EXERCISE →
Among the entries below, how many lines include the string "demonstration"? Answer with only the number.

Dataset items:
· · · · · · ·

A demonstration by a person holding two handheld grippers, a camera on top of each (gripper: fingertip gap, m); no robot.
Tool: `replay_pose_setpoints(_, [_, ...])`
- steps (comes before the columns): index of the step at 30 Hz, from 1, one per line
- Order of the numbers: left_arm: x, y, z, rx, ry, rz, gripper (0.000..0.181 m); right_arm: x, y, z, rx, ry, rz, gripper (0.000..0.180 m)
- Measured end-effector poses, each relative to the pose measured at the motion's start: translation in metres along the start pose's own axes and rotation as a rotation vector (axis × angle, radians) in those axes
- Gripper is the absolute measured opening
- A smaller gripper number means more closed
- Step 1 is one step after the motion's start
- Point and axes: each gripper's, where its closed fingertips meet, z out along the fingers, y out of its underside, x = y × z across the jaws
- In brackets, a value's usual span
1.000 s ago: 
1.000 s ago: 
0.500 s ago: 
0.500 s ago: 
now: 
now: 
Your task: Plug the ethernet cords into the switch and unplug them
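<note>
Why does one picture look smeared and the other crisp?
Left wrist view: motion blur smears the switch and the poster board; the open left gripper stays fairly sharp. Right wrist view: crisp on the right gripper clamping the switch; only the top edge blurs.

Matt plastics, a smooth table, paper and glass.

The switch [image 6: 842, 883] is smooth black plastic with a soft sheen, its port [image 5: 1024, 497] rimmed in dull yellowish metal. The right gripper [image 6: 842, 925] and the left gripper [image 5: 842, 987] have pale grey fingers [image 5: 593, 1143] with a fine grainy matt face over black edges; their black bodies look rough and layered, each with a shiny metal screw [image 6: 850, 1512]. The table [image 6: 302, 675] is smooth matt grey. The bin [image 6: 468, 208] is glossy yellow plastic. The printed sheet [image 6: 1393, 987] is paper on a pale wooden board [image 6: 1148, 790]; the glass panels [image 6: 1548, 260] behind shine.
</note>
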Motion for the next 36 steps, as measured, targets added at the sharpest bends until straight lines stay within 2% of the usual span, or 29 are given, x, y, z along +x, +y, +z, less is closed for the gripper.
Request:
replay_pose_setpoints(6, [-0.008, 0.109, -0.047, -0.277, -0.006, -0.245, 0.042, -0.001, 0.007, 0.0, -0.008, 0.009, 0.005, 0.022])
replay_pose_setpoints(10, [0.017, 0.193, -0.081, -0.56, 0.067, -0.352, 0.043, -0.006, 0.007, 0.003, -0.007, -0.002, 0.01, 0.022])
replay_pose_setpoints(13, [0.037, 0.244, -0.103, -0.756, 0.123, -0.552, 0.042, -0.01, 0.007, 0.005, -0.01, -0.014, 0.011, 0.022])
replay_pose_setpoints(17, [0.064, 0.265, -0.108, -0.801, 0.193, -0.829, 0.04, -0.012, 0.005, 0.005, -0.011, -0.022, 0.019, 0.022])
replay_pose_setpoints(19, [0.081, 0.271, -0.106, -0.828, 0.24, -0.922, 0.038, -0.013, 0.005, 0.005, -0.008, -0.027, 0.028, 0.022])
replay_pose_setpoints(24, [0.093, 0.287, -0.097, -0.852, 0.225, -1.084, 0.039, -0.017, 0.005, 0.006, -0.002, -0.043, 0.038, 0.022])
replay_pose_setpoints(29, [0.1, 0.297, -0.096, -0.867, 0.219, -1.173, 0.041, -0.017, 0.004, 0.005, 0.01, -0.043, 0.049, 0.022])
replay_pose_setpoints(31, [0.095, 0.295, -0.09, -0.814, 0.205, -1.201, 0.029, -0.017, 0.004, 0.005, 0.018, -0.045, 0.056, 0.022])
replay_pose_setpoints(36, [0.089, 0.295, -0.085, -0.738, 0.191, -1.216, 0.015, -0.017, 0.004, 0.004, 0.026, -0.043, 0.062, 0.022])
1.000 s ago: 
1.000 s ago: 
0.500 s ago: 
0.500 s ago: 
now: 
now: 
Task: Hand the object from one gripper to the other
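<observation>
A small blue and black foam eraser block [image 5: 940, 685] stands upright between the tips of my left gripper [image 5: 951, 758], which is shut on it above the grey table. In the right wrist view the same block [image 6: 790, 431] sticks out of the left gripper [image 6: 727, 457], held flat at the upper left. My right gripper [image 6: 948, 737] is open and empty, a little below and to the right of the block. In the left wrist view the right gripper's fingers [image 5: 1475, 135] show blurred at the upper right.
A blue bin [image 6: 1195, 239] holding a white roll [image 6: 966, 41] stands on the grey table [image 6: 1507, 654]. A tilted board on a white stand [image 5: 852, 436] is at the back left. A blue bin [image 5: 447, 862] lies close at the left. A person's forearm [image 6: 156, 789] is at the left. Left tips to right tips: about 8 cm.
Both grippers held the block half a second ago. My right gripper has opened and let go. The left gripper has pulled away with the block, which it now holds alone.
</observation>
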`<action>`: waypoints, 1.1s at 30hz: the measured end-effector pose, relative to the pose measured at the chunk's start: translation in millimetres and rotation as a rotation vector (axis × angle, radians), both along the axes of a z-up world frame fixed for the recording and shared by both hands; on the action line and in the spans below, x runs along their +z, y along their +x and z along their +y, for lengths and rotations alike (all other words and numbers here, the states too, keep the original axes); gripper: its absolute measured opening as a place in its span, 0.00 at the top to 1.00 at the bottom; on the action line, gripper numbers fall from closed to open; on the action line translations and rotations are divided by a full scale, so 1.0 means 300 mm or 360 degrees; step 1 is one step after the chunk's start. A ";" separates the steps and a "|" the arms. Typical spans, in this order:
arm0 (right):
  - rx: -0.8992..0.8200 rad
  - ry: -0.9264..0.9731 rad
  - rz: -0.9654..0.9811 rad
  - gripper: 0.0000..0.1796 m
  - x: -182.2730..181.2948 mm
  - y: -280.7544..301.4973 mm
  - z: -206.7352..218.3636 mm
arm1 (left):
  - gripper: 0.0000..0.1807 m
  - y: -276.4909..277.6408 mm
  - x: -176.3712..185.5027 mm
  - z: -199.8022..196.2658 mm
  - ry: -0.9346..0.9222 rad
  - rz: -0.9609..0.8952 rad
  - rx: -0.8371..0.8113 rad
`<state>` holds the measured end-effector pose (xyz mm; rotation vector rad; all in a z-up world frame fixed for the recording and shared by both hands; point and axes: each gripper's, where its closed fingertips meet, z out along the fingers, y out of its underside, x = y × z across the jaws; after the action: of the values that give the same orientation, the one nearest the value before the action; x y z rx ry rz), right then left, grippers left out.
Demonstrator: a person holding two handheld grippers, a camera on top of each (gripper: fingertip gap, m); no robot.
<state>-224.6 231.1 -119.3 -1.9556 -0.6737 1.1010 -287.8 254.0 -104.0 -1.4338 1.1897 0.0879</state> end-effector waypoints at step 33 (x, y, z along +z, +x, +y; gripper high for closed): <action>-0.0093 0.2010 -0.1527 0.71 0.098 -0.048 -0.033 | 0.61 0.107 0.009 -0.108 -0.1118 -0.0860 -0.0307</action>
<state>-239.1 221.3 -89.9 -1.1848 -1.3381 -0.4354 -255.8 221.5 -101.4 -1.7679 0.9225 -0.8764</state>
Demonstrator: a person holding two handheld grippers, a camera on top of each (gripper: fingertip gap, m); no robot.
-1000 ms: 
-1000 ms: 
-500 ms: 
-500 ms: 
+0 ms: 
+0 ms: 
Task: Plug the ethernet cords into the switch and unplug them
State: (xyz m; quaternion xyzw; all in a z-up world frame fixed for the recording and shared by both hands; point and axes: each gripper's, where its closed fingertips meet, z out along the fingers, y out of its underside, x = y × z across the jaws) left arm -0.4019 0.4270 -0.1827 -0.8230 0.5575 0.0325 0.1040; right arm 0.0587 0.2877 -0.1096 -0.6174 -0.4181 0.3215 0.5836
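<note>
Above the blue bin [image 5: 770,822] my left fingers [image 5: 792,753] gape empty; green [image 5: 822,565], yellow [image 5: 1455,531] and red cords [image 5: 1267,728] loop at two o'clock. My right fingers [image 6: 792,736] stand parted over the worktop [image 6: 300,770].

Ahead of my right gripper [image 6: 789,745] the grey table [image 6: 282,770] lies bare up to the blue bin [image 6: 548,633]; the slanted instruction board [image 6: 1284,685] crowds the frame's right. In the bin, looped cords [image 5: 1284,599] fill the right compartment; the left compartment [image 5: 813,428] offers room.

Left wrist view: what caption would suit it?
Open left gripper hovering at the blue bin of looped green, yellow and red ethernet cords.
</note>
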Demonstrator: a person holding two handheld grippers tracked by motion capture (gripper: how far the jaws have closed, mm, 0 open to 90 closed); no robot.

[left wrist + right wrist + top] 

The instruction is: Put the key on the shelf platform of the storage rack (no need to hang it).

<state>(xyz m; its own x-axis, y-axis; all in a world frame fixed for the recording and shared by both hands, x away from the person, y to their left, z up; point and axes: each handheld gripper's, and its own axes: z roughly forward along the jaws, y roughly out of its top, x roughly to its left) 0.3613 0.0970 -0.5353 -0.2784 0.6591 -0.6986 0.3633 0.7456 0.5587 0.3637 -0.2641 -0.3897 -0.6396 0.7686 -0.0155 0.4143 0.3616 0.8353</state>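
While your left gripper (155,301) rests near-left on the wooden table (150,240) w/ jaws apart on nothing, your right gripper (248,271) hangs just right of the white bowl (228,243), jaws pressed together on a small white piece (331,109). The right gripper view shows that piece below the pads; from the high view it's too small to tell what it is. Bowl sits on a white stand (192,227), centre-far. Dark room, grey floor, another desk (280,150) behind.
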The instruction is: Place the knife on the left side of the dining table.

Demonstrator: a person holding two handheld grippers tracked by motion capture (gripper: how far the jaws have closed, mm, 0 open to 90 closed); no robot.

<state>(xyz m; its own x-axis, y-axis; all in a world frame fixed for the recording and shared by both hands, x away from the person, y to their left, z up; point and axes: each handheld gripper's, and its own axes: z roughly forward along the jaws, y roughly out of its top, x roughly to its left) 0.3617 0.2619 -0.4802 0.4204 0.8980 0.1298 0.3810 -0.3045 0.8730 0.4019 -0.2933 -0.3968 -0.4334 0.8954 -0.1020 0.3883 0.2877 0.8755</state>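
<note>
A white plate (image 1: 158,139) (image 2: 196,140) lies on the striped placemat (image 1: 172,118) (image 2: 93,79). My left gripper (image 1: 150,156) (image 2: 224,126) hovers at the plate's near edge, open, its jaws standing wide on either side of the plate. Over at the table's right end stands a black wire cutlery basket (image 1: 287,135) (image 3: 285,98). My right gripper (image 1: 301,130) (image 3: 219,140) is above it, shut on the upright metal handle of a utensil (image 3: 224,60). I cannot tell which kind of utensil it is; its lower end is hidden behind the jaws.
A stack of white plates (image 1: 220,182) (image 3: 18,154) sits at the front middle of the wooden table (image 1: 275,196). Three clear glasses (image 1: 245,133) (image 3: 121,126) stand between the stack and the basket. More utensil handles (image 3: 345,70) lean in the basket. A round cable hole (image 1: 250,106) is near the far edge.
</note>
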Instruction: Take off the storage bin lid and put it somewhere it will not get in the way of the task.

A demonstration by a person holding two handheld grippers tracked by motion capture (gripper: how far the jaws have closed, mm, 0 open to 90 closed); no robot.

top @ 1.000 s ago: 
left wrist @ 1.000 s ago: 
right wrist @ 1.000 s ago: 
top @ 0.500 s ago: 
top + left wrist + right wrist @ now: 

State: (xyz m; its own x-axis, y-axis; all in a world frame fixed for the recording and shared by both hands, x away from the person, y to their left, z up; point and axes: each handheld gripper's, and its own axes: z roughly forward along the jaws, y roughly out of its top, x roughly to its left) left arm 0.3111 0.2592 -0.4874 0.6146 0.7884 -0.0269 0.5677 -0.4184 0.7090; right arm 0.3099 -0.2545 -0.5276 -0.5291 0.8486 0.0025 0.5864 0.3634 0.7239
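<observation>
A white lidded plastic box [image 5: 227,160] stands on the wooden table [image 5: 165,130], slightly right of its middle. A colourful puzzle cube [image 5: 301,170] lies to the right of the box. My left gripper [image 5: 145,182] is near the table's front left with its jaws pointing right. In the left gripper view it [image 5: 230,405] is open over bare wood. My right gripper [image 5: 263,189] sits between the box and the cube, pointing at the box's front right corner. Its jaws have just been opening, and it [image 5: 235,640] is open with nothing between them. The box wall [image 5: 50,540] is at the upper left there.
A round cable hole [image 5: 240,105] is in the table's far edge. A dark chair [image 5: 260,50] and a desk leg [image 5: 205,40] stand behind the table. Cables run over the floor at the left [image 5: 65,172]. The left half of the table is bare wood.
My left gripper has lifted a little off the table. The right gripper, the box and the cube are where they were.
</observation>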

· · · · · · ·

REPLY →
2